Com efeito, lembro-me como Eisenstein, confrontado com o polimorfismo dos desenhos animados – a sua capacidade de constantemente produzir novas formas e assim reconfigurar o mundo –, nas páginas que escreveu sobre Walt Disney, aludiu a uma propriedade, não só das imagens mas da própria matéria, que designou por plasmaticidade e em que ele entrevia um “elemento proteano que [tinha] a ver com a omnipotência do plasma o qual [continha], no seu aspecto líquido, todas as formas e aparências possíveis em gestação” (Walt Disney, Circé, 1991 [92]). Uma mesma substância metaplástica e metamórfica que, no seu fluxo contínuo de formas (mobilizadas por uma montagem-vídeo, herdeira do Godard dos anos 70 e 80, capaz de jogar com os contrastes abruptos de planos e a arquitectura flexível das sobre-impressões), teria a capacidade de re(dis)solver as antinomias (entre o fixo e o móvel, o mole e o duro, o visível e o invisível), superando-as no carácter hologramático de uma imagem (um interface material-imaterial que palpita entre o visível e o invisível) que se plasma (é bem o termo) na tessitura do tecido que porta Vesta na cerimónia do casamento de Wow e Crassus.

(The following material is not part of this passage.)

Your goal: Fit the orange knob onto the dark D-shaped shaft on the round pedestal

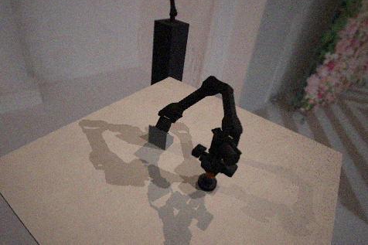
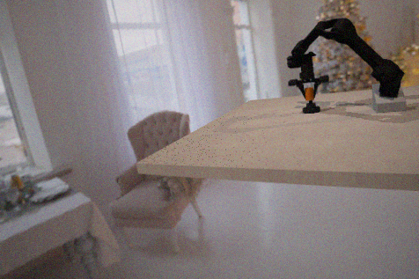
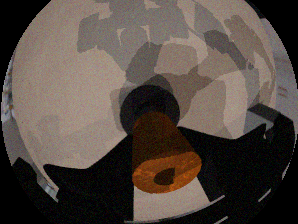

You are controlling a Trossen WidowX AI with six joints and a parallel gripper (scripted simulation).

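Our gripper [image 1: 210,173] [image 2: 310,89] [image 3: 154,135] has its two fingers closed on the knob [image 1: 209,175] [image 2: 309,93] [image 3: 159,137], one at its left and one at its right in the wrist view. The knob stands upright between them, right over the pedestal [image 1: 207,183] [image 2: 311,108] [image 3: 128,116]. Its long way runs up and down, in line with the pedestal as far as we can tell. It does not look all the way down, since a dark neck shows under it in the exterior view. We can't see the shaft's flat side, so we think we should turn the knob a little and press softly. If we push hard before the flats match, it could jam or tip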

Se a imagem descola da matéria (de um modelo causal e “realista” de narrativa) isso quer também dizer que se torna mais adequada a dar, no seu fluxo, o processo/metamorfismo do pensamento. Daí, pensamos, a dupla dimensão (coral, enunciativa) do filme: o seu lado operático (não interessa tanto o que as personagens dizem – ou discuti-lo – como estar atento à sonoridade e às modulações harmónicas ou polifónicas das palavras e discursos [Shakespeare + Verdi]) mas também o seu lado mental, já que este é um cinema do pensamento (como Eisenstein sempre o desejou) que, contudo, insatisfeito com o que poderia ser o seu carácter meramente conceptual, procura ainda gerar no vórtice das suas formas (porque este é também um cinema da percepção) algo que seja da ordem do vivo, isto é, do nascente. Saudemo-lo por isso.